Audio Classifier
Monitor the environment for a particular sound and publish the detections to Notehub.
Overview
In this application, you'll build a binary audio classifier. "Binary" here means there are two classes of audio the model will be able to classify: the sound you're interested in and everything else. In this README, we'll use the example of a "running faucet" detector. However, you can easily apply the principals described here to any other binary audio classification task (we even built a cat meow detector!).

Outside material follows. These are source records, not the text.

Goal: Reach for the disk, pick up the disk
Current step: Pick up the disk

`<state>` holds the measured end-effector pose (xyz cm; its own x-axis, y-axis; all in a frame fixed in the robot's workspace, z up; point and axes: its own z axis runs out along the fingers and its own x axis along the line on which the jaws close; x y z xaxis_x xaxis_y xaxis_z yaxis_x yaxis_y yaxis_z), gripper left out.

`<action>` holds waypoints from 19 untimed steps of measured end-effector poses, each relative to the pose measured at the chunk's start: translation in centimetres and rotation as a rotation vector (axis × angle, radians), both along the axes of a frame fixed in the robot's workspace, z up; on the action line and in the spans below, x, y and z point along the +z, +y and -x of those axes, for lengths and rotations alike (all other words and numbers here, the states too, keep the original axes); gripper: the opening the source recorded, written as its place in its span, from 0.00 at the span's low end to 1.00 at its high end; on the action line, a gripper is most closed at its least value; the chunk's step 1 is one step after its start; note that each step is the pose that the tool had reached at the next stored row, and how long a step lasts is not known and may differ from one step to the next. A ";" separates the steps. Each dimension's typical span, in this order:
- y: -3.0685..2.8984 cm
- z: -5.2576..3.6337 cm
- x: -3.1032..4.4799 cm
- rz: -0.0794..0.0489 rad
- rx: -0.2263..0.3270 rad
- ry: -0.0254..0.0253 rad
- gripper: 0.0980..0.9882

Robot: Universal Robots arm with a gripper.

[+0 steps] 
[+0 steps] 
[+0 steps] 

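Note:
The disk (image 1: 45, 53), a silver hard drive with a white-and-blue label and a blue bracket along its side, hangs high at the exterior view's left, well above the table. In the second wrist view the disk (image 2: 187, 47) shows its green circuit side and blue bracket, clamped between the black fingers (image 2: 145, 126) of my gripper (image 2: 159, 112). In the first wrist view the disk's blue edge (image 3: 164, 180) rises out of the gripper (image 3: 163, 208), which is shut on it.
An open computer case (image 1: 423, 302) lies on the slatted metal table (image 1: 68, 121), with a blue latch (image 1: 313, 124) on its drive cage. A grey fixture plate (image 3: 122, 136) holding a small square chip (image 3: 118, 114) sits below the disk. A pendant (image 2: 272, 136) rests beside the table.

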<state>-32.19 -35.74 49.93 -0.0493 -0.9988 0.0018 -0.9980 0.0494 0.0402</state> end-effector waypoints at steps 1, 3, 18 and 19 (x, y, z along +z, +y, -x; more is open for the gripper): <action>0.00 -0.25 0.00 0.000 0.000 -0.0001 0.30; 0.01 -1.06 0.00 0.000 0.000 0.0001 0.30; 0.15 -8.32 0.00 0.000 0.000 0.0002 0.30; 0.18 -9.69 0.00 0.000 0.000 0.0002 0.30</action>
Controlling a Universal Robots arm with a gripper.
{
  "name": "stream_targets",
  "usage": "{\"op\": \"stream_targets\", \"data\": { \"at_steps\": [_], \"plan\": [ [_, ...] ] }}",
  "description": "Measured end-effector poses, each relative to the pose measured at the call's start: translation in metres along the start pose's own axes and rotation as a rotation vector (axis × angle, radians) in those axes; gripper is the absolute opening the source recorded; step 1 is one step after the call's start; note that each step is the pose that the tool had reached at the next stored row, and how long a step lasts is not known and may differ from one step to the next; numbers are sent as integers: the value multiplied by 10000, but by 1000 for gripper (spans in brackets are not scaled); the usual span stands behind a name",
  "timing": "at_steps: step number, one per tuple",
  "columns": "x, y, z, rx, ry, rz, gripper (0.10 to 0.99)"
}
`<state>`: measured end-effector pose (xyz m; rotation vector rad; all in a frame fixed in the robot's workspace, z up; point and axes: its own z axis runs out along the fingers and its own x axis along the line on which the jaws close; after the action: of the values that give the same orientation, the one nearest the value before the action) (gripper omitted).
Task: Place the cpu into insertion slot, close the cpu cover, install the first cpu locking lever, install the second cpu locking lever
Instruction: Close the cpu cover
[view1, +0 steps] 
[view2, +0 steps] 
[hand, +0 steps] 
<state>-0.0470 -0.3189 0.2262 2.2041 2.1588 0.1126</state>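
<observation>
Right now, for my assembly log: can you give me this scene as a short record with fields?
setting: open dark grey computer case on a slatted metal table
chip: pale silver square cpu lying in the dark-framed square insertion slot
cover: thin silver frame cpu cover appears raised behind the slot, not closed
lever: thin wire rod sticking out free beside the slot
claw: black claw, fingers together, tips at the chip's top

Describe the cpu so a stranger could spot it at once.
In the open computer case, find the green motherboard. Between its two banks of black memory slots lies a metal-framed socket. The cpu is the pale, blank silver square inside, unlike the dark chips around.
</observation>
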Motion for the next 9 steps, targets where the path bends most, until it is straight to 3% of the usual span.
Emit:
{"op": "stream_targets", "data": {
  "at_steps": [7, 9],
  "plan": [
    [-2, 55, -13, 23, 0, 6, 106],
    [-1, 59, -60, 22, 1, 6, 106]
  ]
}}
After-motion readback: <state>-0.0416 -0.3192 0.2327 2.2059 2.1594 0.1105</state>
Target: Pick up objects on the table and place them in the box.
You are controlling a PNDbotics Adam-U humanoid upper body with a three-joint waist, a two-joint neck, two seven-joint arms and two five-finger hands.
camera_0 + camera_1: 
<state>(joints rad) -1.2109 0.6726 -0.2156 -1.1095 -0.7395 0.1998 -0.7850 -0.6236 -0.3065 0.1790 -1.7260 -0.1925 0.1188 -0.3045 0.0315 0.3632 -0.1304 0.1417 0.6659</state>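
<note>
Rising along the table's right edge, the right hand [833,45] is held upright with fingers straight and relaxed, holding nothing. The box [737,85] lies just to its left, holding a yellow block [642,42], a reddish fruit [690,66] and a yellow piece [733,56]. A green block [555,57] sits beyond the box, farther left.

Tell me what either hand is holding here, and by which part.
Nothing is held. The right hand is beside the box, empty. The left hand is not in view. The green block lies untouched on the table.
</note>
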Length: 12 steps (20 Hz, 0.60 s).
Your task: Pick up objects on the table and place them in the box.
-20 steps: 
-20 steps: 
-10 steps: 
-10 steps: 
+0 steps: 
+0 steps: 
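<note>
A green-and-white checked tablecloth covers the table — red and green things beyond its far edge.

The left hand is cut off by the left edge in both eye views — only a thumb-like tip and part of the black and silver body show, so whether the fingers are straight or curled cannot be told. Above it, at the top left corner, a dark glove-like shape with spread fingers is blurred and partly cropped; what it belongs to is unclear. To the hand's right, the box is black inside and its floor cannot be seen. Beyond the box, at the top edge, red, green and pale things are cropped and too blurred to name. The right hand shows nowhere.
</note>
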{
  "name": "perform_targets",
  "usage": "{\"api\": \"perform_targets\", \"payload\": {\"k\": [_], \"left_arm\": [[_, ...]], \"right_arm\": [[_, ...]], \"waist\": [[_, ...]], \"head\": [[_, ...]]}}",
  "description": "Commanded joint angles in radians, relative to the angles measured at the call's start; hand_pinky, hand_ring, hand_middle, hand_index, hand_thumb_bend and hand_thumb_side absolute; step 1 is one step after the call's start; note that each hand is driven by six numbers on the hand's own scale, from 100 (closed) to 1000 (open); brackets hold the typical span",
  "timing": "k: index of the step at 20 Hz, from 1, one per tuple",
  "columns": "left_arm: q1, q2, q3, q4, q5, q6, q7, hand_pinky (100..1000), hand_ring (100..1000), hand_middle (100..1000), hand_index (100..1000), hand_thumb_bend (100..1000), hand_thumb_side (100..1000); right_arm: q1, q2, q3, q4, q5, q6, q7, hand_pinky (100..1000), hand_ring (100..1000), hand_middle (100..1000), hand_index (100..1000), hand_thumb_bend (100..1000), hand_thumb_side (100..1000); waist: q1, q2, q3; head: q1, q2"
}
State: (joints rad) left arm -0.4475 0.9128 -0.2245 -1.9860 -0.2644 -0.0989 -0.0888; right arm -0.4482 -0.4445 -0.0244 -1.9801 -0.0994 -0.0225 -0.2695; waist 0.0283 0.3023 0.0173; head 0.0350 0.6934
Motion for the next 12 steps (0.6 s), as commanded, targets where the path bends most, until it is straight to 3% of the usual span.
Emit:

You'll use Edge Impulse, a free edge AI platform, to collect data, train the model, and download the model as as Arduino library for use in your Swan firmware. The firmware continually collects 1 second clips of audio via the microphone and feeds them into your audio classifier model, publishing a note to Notehub if it detects that the faucet is running.
You Will Need
Hardware
- Notecard
- Notecarrier F
- Swan
- Adafruit PDM MEMS Microphone Breakout
- Soldering iron and flux
- Male-to-female jumper wires
- Micro USB cable
Software
Hardware Setup
-
Assemble Notecard and Notecarrier as described here.
-
Plug the Swan into the Notecarrier, aligning the Swan's male headers with the Notecarrier's female headers.
-
Using your soldering iron and flux, solder 5 of the headers through the holes on the breakout:
-
Make the following connections between the Notecarrier and the mic breakout using the jumper wires:
Notecarrier Breakout F_3V3 3V GND GND F_A0 CLK F_A2 DAT -
Connect the Swan to your development PC with the micro USB cable.
Building the Audio Classifier Model
- Sign up for a free Edge Impulse account and log in.
- Click "Create new project".
- Enter a project name.
- Click "Create new project".
Collecting Data
There are two options for collecting data for the running faucet classifier:
- Build your own custom dataset.
- Use this prebuilt dataset.
We recommend creating a custom dataset, as we've observed better model performance with this approach.
Custom Dataset
You will use the microphone and Swan to stream audio samples to your development machine over the USB connection. We recommend using a laptop here, as it will be easier to position everything near the faucet for collecting audio.
First, you need to flash the data acquisition firmware onto the Swan.
- Make sure you've installed Visual Studio Code (VS Code) and the PlatformIO extension.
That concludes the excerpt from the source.